Home Affairs committee tells police: ‘Stop using RIPA to access journalists’ phone records’

By Dominic Ponsford

The Home Affairs Select Committee has told police forces to stop secretly monitoring the phone records of journalists.

The Commons committee has published a report in the wake of the news that the Met Police spied on the phone records of The Sun to find the Plebgate whistleblowers.

And it also notes the fact that Kent/Essex Police viewed the phone records of journalists working for The Mail on Sunday as part of an investigation into allegations judge Constance Briscoe had misled the police.

Chairman of the committee Keith Vaz said: “RIPA is not fit for purpose.

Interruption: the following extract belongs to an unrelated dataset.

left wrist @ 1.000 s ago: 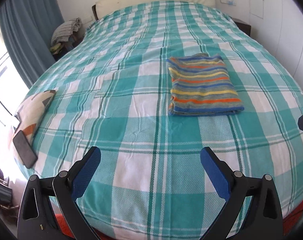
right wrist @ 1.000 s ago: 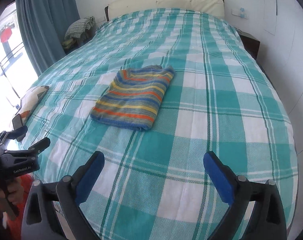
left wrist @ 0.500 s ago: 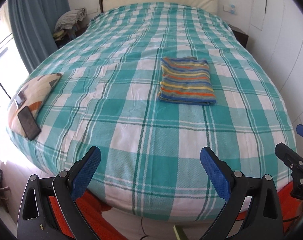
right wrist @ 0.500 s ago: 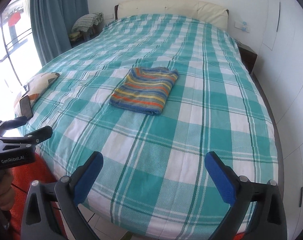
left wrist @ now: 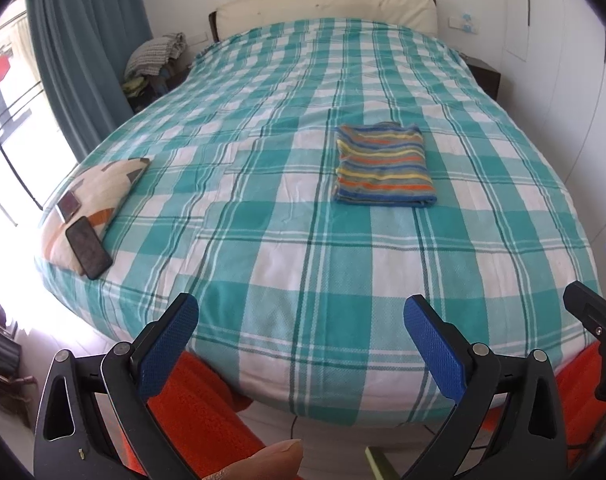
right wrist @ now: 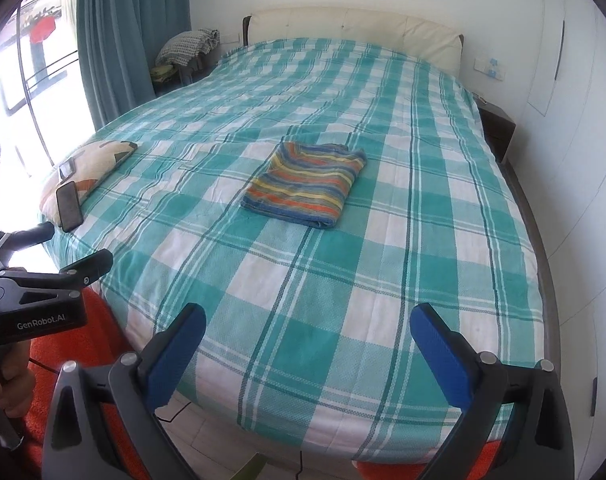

"We were astonished that law enforcement agencies failed to routinely record the professions of individuals who have had their communications data accessed under the legislation.

“Using RIPA to access telephone records of journalists is wrong and this practice must cease. The inevitable consequence is that this deters whistleblowers from coming forward.

“The recording of information under RIPA is lamentably poor, and the whole process appears secretive and disorganised, without proper monitoring of what is being destroyed and what is being retained.”

The report notes that Freedom of Information Act requests by Press Gazette to every police force in the country about RIPA use against journalists have either been ignored or refused.

Vaz said: “We are concerned that the level of secrecy surrounding the use of RIPA allows investigating authorities to engage in acts which would be unacceptable in a democracy, with inadequate oversight.”

The Home Office has promised a review of the code of practice which Governs use of RIPA in the “autumn” but so far it has yet to appear.

Currently there are no protections in place under RIPA for communications between journalists and their sources.

Vaz said: “The Home Office has failed to publish its review within its own timetable, and not for the first time. It should hold a full public consultation on an amended RIPA Code of Practice, and any updated advice should contain special provisions for dealing with privileged information, such as journalistic material and material subject to legal privilege.

“It is vital that the Home Office use the current review of the RIPA Code to ensure that law enforcement agencies use their RIPA powers properly.”

The Press Gazette Save Our Sources petition, signed by more than 1,250 people, calls on a change in the rules to require police to obtain the approval of a judge before viewing journalists’ sources.

The National Union of Journalists has welcomed the report, but said it does not go far enough and called for judicial oversight of RIPA (rather than a continuation of the status quo where police can forces can approve their own requests for journalists’ telecoms records).

NUJ general secretary Michelle Stanistreet said: "The use of RIPA to access journalistic material without any judicial oversight must not continue. It has a detrimental impact on reporting in the public interest and corrodes the trust between the press and public.

"Whistleblowers who come to the press must know they will be safe. If the authorities are able to get at the identities of these people, our jobs as journalists are over.

"The NUJ welcomes the Home Affairs Select Committee report and agrees that RIPA is not fit for purpose but we are urging political leaders and the Interception of Communications Commissioner to go further and agree there must be judicial oversight before journalists' records and data can be obtained by the police and other authorities."